- [Your objective]:
Return only the lines running from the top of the entries to the line with "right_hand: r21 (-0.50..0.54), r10", inclusive, exactly as written.

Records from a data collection
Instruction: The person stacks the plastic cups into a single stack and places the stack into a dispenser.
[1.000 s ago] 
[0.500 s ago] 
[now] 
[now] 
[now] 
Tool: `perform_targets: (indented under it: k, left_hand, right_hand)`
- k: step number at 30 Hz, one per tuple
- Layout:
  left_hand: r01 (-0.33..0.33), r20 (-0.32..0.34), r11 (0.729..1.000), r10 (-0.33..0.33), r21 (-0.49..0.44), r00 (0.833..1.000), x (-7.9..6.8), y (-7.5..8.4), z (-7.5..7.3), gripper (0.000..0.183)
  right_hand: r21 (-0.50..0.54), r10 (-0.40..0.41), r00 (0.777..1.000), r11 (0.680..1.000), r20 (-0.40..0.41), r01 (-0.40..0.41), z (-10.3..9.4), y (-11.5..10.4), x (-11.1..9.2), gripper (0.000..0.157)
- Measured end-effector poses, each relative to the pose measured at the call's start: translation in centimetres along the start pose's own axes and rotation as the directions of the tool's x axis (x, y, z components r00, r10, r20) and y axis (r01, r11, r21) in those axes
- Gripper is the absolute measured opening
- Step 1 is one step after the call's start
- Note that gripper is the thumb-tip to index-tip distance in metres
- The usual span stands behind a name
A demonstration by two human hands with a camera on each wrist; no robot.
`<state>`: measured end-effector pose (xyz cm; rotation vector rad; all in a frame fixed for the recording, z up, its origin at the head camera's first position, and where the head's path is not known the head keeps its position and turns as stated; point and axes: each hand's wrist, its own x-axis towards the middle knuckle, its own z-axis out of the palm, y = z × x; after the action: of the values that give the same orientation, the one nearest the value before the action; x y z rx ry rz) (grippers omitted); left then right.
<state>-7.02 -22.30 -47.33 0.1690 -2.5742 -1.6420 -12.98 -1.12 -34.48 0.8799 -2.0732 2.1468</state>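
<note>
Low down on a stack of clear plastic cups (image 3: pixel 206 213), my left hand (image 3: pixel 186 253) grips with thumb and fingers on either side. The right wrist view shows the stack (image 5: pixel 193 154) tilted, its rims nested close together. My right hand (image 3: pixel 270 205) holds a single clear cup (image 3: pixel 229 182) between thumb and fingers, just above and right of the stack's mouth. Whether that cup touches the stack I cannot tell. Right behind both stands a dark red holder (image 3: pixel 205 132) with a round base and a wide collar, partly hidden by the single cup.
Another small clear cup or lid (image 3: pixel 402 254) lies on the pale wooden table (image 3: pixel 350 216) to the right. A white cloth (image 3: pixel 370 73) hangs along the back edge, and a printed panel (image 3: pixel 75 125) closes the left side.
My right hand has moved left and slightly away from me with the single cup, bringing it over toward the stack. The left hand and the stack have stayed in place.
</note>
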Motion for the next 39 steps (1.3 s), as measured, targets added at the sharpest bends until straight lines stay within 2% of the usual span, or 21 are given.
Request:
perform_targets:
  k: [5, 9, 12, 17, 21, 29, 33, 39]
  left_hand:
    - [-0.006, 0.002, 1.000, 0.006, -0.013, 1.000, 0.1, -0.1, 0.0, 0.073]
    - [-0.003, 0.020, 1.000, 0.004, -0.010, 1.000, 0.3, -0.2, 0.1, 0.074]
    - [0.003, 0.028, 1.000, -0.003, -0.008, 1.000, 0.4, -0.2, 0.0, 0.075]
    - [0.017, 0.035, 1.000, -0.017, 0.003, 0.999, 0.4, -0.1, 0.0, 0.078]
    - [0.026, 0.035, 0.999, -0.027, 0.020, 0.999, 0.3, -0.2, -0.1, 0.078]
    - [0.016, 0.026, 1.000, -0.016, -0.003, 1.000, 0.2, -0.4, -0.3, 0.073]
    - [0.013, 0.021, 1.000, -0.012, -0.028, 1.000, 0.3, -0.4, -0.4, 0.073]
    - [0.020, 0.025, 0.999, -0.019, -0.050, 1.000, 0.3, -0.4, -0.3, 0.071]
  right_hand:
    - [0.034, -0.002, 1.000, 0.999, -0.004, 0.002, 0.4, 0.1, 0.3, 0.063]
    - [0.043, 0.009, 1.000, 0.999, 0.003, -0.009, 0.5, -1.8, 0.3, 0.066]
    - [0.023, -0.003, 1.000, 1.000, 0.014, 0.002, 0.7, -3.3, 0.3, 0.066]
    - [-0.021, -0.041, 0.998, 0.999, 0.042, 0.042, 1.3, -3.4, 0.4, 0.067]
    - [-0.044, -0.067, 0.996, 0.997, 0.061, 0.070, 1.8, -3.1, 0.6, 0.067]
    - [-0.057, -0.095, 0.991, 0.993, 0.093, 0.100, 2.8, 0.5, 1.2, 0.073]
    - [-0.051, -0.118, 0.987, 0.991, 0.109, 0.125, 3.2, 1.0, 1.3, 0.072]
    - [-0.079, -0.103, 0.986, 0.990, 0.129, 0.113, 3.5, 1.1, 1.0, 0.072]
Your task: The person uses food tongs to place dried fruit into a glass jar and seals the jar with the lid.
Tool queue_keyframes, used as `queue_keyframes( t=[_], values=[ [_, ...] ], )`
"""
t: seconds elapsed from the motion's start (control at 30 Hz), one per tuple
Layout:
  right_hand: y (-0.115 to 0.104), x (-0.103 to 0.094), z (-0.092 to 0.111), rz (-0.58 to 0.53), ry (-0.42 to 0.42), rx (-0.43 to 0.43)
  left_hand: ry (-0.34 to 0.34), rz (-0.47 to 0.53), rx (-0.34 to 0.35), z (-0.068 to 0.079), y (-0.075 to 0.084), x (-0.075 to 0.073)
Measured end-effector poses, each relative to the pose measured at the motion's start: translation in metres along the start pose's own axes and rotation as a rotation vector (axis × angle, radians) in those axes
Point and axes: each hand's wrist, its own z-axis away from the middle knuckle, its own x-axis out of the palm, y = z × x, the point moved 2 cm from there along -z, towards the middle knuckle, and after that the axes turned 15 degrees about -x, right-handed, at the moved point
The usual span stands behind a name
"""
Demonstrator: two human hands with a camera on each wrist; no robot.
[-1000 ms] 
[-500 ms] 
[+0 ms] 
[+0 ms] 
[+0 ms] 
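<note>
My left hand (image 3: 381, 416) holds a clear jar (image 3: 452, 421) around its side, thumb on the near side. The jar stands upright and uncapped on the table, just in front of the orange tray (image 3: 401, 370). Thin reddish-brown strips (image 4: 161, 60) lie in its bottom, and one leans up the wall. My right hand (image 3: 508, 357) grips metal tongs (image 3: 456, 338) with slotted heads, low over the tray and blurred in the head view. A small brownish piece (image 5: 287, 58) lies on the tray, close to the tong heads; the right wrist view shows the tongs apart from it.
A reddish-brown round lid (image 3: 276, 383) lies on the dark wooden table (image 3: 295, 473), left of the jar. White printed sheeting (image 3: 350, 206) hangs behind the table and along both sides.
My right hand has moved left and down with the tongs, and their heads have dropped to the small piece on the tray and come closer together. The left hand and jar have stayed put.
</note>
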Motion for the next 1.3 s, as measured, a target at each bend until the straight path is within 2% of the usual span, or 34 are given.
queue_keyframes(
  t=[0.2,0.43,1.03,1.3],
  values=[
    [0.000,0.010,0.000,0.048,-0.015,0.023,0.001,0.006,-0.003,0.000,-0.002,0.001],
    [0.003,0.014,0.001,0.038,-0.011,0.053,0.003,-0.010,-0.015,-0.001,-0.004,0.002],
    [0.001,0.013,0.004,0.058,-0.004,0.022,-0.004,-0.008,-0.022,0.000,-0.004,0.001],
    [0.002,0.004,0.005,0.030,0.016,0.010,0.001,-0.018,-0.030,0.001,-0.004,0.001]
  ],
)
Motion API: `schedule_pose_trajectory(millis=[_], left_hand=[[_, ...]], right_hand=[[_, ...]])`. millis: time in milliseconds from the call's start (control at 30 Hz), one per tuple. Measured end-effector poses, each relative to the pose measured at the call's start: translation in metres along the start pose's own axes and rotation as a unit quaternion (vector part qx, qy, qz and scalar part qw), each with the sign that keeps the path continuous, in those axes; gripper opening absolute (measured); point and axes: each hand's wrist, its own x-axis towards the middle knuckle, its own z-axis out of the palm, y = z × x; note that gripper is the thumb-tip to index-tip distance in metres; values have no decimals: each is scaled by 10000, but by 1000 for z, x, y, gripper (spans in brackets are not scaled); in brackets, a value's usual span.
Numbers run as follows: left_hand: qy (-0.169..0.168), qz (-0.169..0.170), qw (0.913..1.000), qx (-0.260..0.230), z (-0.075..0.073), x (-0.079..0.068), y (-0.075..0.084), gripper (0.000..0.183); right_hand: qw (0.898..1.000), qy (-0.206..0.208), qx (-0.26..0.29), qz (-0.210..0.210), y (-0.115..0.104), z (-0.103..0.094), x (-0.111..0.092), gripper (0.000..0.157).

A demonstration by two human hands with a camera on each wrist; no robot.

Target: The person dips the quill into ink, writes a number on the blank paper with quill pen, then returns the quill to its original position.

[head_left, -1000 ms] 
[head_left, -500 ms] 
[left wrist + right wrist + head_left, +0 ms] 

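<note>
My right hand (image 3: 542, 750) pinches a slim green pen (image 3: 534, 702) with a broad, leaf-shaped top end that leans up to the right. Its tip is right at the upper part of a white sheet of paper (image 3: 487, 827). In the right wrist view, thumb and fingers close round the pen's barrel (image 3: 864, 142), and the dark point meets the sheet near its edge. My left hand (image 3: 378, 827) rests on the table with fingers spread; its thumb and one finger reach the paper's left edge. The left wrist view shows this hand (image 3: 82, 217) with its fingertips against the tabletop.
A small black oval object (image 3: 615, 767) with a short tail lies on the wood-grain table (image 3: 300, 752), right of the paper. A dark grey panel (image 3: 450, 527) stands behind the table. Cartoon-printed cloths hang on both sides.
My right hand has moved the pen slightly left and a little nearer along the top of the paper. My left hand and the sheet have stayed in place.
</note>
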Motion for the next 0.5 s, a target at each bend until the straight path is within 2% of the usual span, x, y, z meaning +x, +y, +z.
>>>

- [Reply]:
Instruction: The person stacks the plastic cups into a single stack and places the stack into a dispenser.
[1.000 s ago] 
[0.500 s ago] 
[now] 
[now] 
[now] 
Tool: `perform_targets: (indented under it: k, left_hand, right_hand)`
- k: step number at 30 Hz, one per tuple
- Layout:
  left_hand: r01 (-0.33..0.33), r20 (-0.32..0.34), r11 (0.729..1.000), r10 (-0.33..0.33), r21 (-0.49..0.44), r00 (0.833..1.000), x (-7.9..6.8), y (-7.5..8.4), z (-7.5..7.3), gripper (0.000..0.183)
  right_hand: r21 (-0.50..0.54), r10 (-0.40..0.41), r00 (0.777..1.000), r11 (0.680..1.000), r20 (-0.40..0.41), r01 (-0.40..0.41), z (-10.3..9.4), y (-11.5..10.4), x (-11.1..9.2), gripper (0.000..0.157)

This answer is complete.